Il est entièrement en argile et sort en plusieurs pièces d’un moule en plâtre à deux pièces. Les bras, accessoires sont moulés à part. Les vêtements posés sur les corps sont faits à la main : veste, nœud de chemise, tissus reproduits.

Ce sont des santons entre onze et dix-sept centimètres (plus grands, ils ne tiennent pas sans cuisson) et sont soutenus à l’intérieur par des tiges de fer.

Il y a plusieurs tailles.

Ils sont en terre séchées, se cassent facilement, donc on les change souvent, c’est une production qui n’est pas chère à la vente et se vend bien. Peu nous sont parvenus car très fragiles.

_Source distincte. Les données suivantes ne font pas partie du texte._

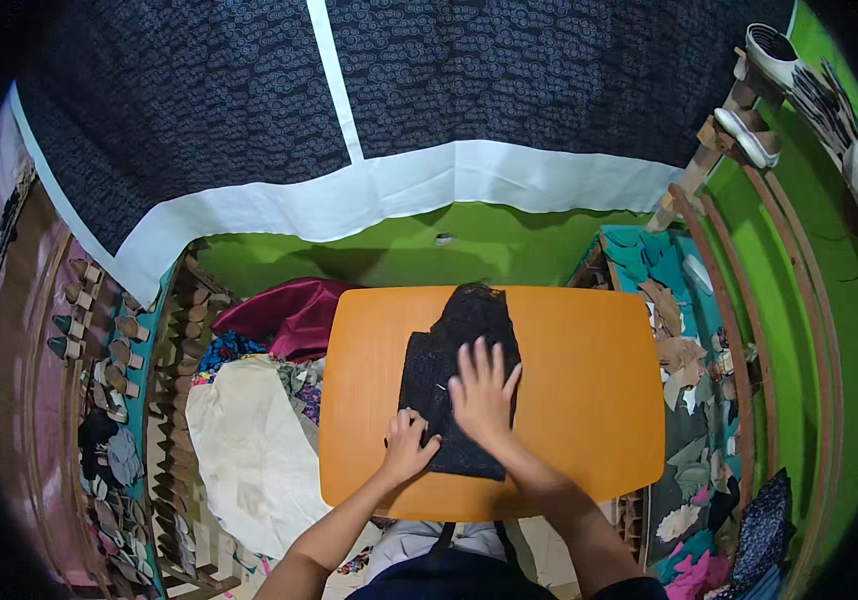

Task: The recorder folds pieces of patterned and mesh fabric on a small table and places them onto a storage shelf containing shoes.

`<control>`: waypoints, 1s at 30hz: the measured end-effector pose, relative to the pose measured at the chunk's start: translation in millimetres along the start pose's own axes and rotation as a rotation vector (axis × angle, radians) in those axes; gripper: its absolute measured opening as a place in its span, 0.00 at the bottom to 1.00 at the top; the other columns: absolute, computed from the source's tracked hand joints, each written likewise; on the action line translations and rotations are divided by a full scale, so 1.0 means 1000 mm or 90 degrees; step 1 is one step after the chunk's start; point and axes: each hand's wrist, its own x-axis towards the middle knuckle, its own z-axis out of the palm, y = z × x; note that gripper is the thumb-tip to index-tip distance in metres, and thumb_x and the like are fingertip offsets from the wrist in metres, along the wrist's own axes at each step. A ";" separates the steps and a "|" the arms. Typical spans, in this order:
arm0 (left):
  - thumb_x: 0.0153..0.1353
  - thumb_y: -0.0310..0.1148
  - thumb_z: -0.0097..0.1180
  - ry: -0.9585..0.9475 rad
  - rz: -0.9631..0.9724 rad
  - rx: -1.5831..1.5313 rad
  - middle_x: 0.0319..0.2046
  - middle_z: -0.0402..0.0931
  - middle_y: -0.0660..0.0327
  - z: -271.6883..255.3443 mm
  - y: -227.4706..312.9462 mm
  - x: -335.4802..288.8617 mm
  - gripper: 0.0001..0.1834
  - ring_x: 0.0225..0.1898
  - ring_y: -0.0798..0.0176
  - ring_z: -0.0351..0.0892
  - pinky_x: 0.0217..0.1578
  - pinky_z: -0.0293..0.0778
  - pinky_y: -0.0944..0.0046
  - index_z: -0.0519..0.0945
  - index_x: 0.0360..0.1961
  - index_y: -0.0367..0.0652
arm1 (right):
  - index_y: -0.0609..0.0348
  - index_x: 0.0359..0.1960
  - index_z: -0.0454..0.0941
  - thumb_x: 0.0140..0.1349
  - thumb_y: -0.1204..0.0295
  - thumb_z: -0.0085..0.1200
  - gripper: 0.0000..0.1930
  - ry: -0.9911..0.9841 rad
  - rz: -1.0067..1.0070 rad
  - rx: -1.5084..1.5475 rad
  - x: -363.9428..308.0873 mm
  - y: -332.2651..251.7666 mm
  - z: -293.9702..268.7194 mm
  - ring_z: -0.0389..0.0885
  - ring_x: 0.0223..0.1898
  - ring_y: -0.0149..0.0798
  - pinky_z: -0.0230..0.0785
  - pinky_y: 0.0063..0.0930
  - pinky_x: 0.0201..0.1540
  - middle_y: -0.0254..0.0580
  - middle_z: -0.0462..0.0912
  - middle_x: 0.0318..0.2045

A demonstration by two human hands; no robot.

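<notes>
A piece of black cloth (469,315), lace-like in texture and seemingly folded, lies on the orange table (589,390). Its top end is rounded and narrower than the rest, and the lower part is broader. My right hand (485,398) rests flat on the cloth's right side, fingers spread. At the lower left edge of the cloth is my left hand (411,446), its fingers bent and thumb apart, touching the fabric. A small pale mark shows on the cloth between the two hands.
Left of the table are cream cloth (249,440) and shiny maroon fabric (294,315). Racks of shoe forms (179,400) stand further left. Fabric and leather scraps (684,355) cover a shelf on the right, beside wooden rails. A dark patterned curtain (489,80) hangs behind.
</notes>
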 end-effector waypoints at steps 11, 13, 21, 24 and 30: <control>0.41 0.49 0.63 0.196 -0.086 0.130 0.52 0.55 0.36 0.025 0.023 0.005 0.46 0.57 0.37 0.50 0.56 0.49 0.41 0.56 0.56 0.34 | 0.50 0.60 0.60 0.61 0.62 0.39 0.24 -0.023 0.007 -0.025 -0.031 0.009 0.053 0.52 0.63 0.45 0.40 0.57 0.61 0.41 0.57 0.62; 0.41 0.50 0.63 0.130 -0.100 0.123 0.53 0.54 0.35 0.019 0.016 0.009 0.49 0.58 0.36 0.51 0.56 0.50 0.43 0.54 0.58 0.34 | 0.50 0.60 0.59 0.61 0.62 0.39 0.24 -0.029 0.004 -0.021 -0.031 0.011 0.051 0.51 0.64 0.44 0.39 0.57 0.61 0.40 0.56 0.62; 0.42 0.53 0.63 0.010 -0.140 0.092 0.58 0.46 0.31 0.014 0.018 0.009 0.56 0.59 0.34 0.52 0.57 0.55 0.48 0.43 0.63 0.36 | 0.61 0.61 0.49 0.44 0.66 0.61 0.43 0.040 0.335 0.244 -0.087 0.049 0.037 0.49 0.62 0.55 0.44 0.50 0.60 0.59 0.53 0.60; 0.42 0.52 0.63 0.036 -0.128 0.068 0.58 0.46 0.31 0.017 0.011 0.003 0.56 0.59 0.34 0.52 0.57 0.55 0.49 0.43 0.63 0.36 | 0.65 0.60 0.52 0.42 0.70 0.65 0.44 -0.043 0.458 0.528 -0.108 0.058 0.036 0.58 0.59 0.50 0.51 0.38 0.60 0.55 0.60 0.57; 0.43 0.48 0.64 0.101 -0.136 0.097 0.59 0.48 0.35 0.009 0.025 -0.001 0.53 0.58 0.36 0.53 0.57 0.52 0.47 0.46 0.62 0.36 | 0.65 0.53 0.64 0.41 0.78 0.63 0.33 -0.196 0.536 0.885 -0.096 0.052 0.013 0.70 0.51 0.42 0.60 0.30 0.55 0.47 0.73 0.49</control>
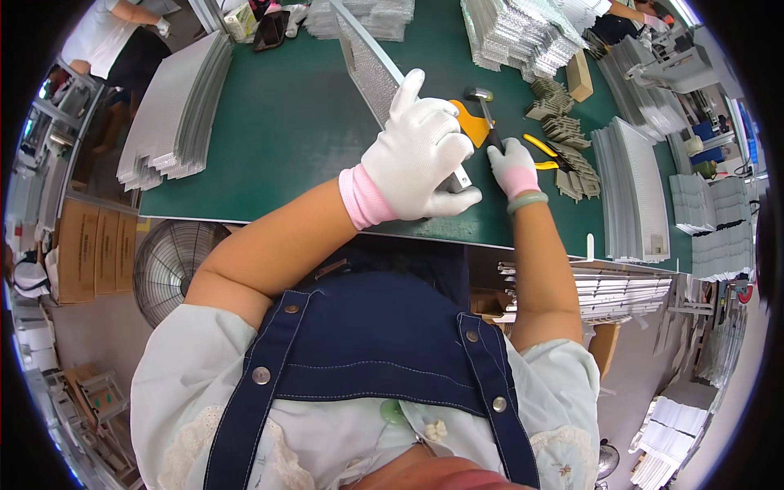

Ils sont entièrement peints et les accessoires vernis.

C’est une époque de croissance de ce métier. C’est-à-dire, qu’il s’en fabrique beaucoup et nous verrons plus loin, que ces figuristes étaient très nombreux au cours de ce siècle.

C’est à cette époque, que se figent les costumes, et que se multiplient les personnages.

En parallèle avec les pastorales, c’est au cours du XIX, que naissent les bergers, la F à l’ail, le boulanger, le pêcheur, la poissonnière…

C’est la période la plus créative, tous les ans de nouveaux personnages, viennent agrandir cette crèche provençale.

Ce sont ces santonniers et leurs clients qui créent ce mouvement d’appropriation de la crèche et donc le santon provençal. Est- ce que l’offre précède la demande ou l’inverse ?

Le XIX c’est la créativité artistique et la pérennisation de ce phénomène : la naissance du santon.